When the Federal Reserve meets and changes rates we all have questions: What does it mean to me? Is my credit card company going to sock me with another rate increase? Bankrate is here to help. We’ve looked at five categories — mortgages, home equity loans, auto loans, credit cards and certificates of deposit — to determine if the Fed’s moves made you a winner or a loser. Here’s a look at credit cards:

 Winner: Credit card debtor
In a surprise move, the Federal Open Market Committee reduced the federal funds target rate. It cut the target rate by 75 basis points, which brings the federal funds rate down from 4.25 percent to 3.5 percent. This reduction will trigger the prime, which is usually 3 percentage points higher, to drop from 7.25 percent to 6.5 percent.

Because most variable-rate credit cards are based on the prime rate, consumers with variable-rate cards may see their APRs decline. Cardholders may see some rate relief in their February payments, says Tony Plath, associate professor of finance at the University of North Carolina.

Plath says fixed-rate cardholders are not likely to see their APRs dip as a result of the FOMC’s actions.

Another professor argues that credit cardholders may not see their rates decline because the banks have tightened their credit standards.

“The banks have suffered large increases in defaults, there have been large increases in foreclosures in the mortgage market and bank lending is more carefully scrutinized now by both the regulators and the banks themselves,” says Harold A. Black, the James F. Smith Jr.

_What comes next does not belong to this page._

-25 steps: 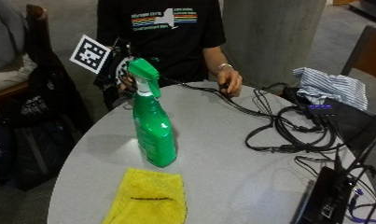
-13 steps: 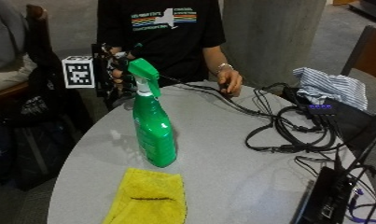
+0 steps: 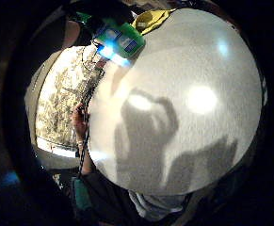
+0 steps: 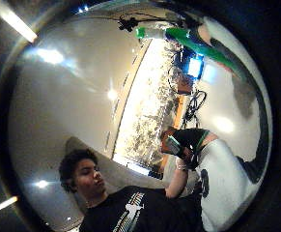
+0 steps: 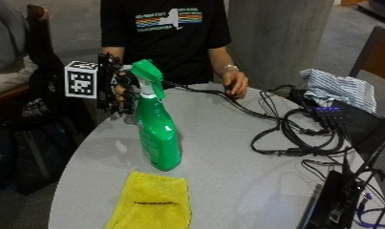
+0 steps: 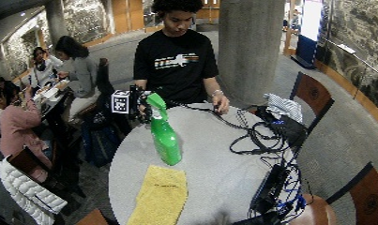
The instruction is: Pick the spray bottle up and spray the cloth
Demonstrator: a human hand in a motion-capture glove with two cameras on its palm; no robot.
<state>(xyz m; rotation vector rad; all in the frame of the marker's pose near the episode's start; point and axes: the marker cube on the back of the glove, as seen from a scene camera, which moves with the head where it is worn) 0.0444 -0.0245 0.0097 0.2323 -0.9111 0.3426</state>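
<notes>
1. Round grey tabletop (image 5: 243, 157): plenty of bare surface around the target, cables (image 5: 294, 133) well off to one side.
2. Yellow cloth (image 5: 151, 202) flat near the front edge, just beside the bottle base.
3. Green spray bottle (image 5: 155, 129) upright mid-table; best grabbed round the neck, index finger ready for the trigger.
4. Gloved right hand (image 5: 121, 90) close behind the spray head, fingers loosely curled, gripping nothing yet.

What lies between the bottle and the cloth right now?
Only bare tabletop. In the outside view the bottle stands upright just behind the cloth, with a narrow strip of table between them. The gloved hand is up by the bottle's trigger.
</notes>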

Professor of Financial Institutions at the University of Tennessee, Knoxville.

“I actually think that even though under typical times the Fed lowering those short-term rates would eventually start to bring down credit card rates, it may not be as pronounced in this market simply because of what’s going on as far as credit standards are concerned.”

 Take action
Regardless of whether this rate cut translates to a lower monthly payment for you, a credit card issuer can change your interest rate at any time, with 15 days advance written notice. Reduce your balances as much as possible or pay them off and you’ll save more money than you would with a rate cut.